** PROVIDED DATA follows **

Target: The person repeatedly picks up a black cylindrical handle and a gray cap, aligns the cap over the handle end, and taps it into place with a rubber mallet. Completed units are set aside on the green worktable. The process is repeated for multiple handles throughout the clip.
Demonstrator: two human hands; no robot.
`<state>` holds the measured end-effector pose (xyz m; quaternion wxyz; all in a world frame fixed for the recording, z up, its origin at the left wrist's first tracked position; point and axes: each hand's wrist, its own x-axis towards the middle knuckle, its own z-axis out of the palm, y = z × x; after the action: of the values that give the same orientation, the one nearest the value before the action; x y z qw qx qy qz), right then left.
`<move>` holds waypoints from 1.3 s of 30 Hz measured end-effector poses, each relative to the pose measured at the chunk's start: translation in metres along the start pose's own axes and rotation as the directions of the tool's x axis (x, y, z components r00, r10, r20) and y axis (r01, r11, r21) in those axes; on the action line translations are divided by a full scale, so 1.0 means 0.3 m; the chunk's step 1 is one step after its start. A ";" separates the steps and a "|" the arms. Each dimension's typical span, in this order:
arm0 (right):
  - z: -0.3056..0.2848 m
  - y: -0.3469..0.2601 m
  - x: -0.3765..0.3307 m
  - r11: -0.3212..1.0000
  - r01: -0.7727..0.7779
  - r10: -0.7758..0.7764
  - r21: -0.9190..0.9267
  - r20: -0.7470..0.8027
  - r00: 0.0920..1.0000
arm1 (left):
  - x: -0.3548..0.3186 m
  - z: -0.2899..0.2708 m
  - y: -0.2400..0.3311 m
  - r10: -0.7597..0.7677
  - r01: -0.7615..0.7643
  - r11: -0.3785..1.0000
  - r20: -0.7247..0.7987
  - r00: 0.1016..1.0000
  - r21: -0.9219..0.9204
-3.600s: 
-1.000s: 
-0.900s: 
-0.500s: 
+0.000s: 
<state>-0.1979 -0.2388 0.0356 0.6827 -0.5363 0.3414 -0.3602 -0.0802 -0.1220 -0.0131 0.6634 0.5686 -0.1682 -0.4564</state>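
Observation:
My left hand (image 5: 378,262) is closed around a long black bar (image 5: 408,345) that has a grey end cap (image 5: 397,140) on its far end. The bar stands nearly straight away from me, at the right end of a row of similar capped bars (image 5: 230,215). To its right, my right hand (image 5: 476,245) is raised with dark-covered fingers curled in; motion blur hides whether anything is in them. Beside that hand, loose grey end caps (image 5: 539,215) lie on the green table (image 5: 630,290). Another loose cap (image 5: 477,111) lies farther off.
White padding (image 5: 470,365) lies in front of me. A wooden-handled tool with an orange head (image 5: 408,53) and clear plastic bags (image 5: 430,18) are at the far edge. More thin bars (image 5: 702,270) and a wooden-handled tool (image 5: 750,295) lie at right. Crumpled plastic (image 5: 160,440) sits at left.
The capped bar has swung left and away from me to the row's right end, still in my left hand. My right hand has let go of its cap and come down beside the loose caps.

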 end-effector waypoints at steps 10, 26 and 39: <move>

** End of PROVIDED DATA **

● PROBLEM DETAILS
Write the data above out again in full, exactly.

● SOLUTION
Target: The person repeatedly picks up a black cylindrical handle and a gray cap, aligns the cap over the handle end, and taps it into place with a rubber mallet. Completed units are set aside on the green worktable. The process is repeated for multiple handles throughout the clip.
Demonstrator: two human hands; no robot.
`<state>` holds the measured end-effector pose (xyz m; quaternion wxyz; all in a world frame fixed for the recording, z up, its origin at the left wrist's first tracked position; point and axes: each hand's wrist, its own x-axis towards the middle knuckle, its own z-axis out of the palm, y = z × x; after the action: of the values that give the same orientation, the one nearest the value before the action; x y z qw qx qy qz), right then left.
`<move>` holds waypoints from 1.3 s of 30 Hz measured end-effector poses, each relative to the pose measured at the chunk's start: translation in metres along the start pose's own axes and rotation as the directions of the tool's x axis (x, y, z components r00, r10, r20) and y axis (r01, r11, r21) in those axes; on the action line translations are divided by a full scale, so 1.0 means 0.3 m; the chunk's step 1 is one step after its start. A ";" separates the steps and a "|" the arms. Each dimension's typical span, in this order:
arm0 (right):
  - z: -0.3056..0.2848 m
  - y: -0.3469..0.2601 m
  - x: -0.3765..0.3307 m
  - r11: -0.3212..1.0000
  - r01: -0.7727..0.7779
  - r10: -0.7758..0.7764
  - r21: -0.9190..0.9267
  - r20: -0.7470..0.8027
  - r00: 0.0920..1.0000
arm1 (left):
  - x: -0.3548..0.3186 m
  - z: -0.2899..0.2708 m
  - y: -0.2400..0.3311 m
  - r10: -0.7597..0.7677
  - r01: -0.7615..0.7643
  - r11: -0.3785..1.0000
  - r20: -0.7247..0.7987
  - r00: 0.1016..1.0000
  - r21: -0.9219..0.9204
-3.600s: 
-1.000s: 
-0.900s: 
-0.500s: 
+0.000s: 
<state>-0.1979 -0.2388 0.0356 0.6827 -0.5363 0.3414 -0.3602 -0.0802 -0.1220 -0.0131 0.6634 0.5686 -0.1682 -0.4564</state>
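Observation:
My left hand (image 5: 378,262) is closed around a long black bar (image 5: 408,345) that has a grey end cap (image 5: 397,140) on its far end. The bar stands nearly straight away from me, at the right end of a row of similar capped bars (image 5: 230,215). To its right, my right hand (image 5: 476,245) is raised with dark-covered fingers curled in; motion blur hides whether anything is in them. Beside that hand, loose grey end caps (image 5: 539,215) lie on the green table (image 5: 630,290). Another loose cap (image 5: 477,111) lies farther off.
White padding (image 5: 470,365) lies in front of me. A wooden-handled tool with an orange head (image 5: 408,53) and clear plastic bags (image 5: 430,18) are at the far edge. More thin bars (image 5: 702,270) and a wooden-handled tool (image 5: 750,295) lie at right. Crumpled plastic (image 5: 160,440) sits at left.
The capped bar has swung left and away from me to the row's right end, still in my left hand. My right hand has let go of its cap and come down beside the loose caps.
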
 end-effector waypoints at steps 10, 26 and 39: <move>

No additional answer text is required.